THE COMPETENCY HEARING

In the course of the trial, the court, on its own motion, called a separate jury to determine defendant's competency to stand trial. Ill Rev Stats (1963), c 38, § 104-2(b). At this hearing a psychiatrist testified on behalf of the State, and defendant himself was the only other witness. When the jury found defendant competent, the trial proceeded.

OPINION

(1) Defendant claims that he was denied a fair competency hearing because of a prejudicial statement made to the jury by the State's Attorney. Defendant also claims the court erred by failing to instruct the jury that the State had the burden of proof.

[1] The statement in question was made during the State's Attorney's closing argument when he said, "If he [defendant] is declared competent, he will stand trial, as he deserves to stand trial, for the sale of narcotic drugs." We do not find unfair prejudice against defendant from this statement.

[2] The inquiry at a competency hearing is the defendant's capacity to understand the nature and purpose of the proceedings against him and to assist in his defense against the crime charged. Ill Rev Stats (1963), c 38, § 104-1; People v. Burson, 11 Ill.2d 360, 143 N.E.2d 239. The jury here knew that the defendant was in custody and charged with some crime. The specific nature of the crime was not raised before the jury until the State's closing comment. The testimony concerning a criminal charge was sufficient, however, to eliminate any unfair prejudice from this comment. The testimony of Dr. Haines relating to the competence of defendant to understand the charge against him was uncontradicted and substantially supported the jury's determination of competency. We find nothing in the State's Attorney's argument which deprived defendant of a fair hearing on the issue before the jury.
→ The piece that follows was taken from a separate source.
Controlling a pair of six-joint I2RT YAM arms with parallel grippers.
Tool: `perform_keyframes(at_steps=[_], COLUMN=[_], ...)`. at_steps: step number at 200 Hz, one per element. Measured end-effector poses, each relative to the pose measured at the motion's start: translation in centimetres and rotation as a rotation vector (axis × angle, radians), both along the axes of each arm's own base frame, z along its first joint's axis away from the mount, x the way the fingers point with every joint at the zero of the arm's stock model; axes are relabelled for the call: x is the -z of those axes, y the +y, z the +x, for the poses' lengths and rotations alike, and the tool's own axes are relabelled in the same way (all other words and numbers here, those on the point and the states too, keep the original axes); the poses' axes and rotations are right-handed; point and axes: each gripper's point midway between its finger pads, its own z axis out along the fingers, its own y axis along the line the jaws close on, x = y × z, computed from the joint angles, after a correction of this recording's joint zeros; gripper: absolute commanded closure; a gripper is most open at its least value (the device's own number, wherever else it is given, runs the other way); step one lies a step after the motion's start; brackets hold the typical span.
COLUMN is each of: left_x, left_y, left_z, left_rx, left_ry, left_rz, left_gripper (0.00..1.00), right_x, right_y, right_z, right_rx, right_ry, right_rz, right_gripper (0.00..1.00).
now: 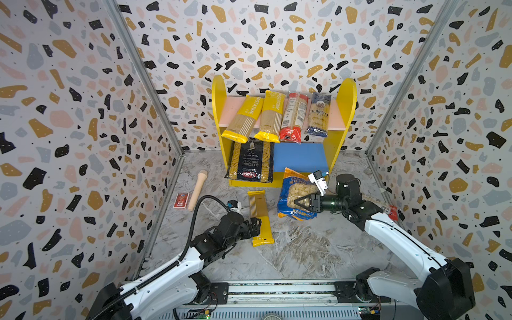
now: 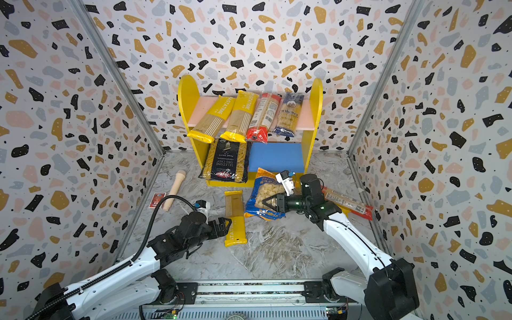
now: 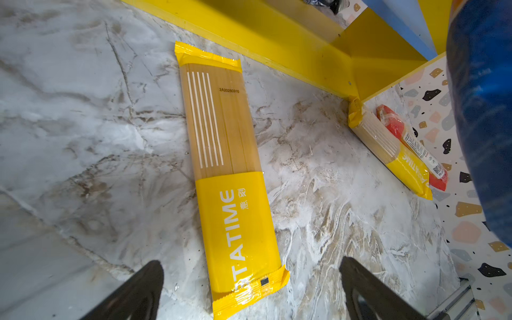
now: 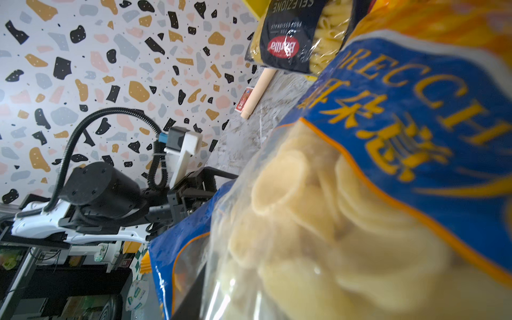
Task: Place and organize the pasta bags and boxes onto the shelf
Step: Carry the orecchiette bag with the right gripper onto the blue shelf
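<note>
The loose yellow PASTATIME pack lies flat on the marble surface in front of the shelf. Its long axis runs toward the shelf, with the clear window end nearer the shelf and the printed yellow end toward the robot. The left gripper hangs at that printed end with its jaws wide apart. In the left wrist view its dark fingers stand on either side of the pack, neither touching it.

The right gripper is clamped on the blue-orange bag, pinching its clear middle panel from the right. The bag's long axis also points at the shelf, orange end nearest it (whether its blue end rests on the surface I cannot tell). The right wrist view sits so close that the bag is blurred.

Four long packs lie side by side on the pink upper board, front to back, near ends overhanging its edge. They are two yellow PASTATIME packs, a red-ended pack and a dark-blue ankara pack. The black Barilla penne bag covers the left half of the blue lower board, its print upside down in both top views.

Along the right wall lie another yellow pack and another red-ended pack. The right arm hides most of the yellow one in both top views.
</note>
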Motion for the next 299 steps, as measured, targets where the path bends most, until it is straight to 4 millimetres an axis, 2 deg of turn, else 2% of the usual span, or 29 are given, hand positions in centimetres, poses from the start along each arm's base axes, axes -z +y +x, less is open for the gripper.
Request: perform_keyframes(at_steps=[49, 142, 196, 248, 282, 299], left_x=[-1.6, -6.7, -5.8, -3.9, -3.6, -3.6], left_y=[0.2, -0.9, -0.3, -0.1, 0.0, -0.1], left_z=[0.2, 2.9, 3.7, 4.6, 4.9, 5.0], left_rx=[0.006, 0.029, 0.033, 0.051, 0.062, 0.065], left_ry=[-0.032, -0.118, -0.1, -0.045, -0.033, -0.035], left_rz=[0.019, 0.033, 0.062, 0.086, 0.082, 0.078], left_gripper=[0.0, 0.0, 0.0, 0.01, 0.01, 0.0], right_x=[0.6, -0.1, 2.1, 1.8, 1.8, 1.8], right_y=[-0.3, 0.7, 0.9, 0.1, 0.3, 0.4], right_z=[5.6, 13.5, 18.3, 20.8, 22.7, 23.5], right_rx=[0.05, 0.064, 0.084, 0.115, 0.122, 0.124], right_ry=[0.009, -0.037, -0.031, -0.062, -0.076, -0.081], right_rz=[-0.016, 0.006, 0.004, 0.022, 0.03, 0.035], right_gripper=[0.7, 0.69, 0.69, 0.67, 0.67, 0.63])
[3] Defendant also claims error because the jury was not instructed that the State had the burden of proving defendant competent, the court having instructed the jury only as to the standard of competence required to stand trial. Defendant offered no burden-of-proof in struction, and at the outset of his closing argument the State's Attorney expressly declared that the State had this burden. It would have been better if the court had instructed on burden of proof, but in the nature of the testimony heard, the burden of proof was so clearly carried by the State that here, too, we fail to see that defendant was prejudiced. It may also be noted, collaterally, that defendant's own psychiatrist, later at the trial, gave opinion testimony which had the effect of establishing defendant's competency to stand trial.

(2) Defendant next contends that he was obstructed in the preparation of his defense by the ruling of the court that defense counsel could interview the informer-purchaser only in the presence of the Assistant State's Attorney. Prior to the time of trial, neither the State nor the defense had been able to locate this witness. His name had been included in the list of witnesses which had been furnished to the defense, but he could not be found at the address shown thereon.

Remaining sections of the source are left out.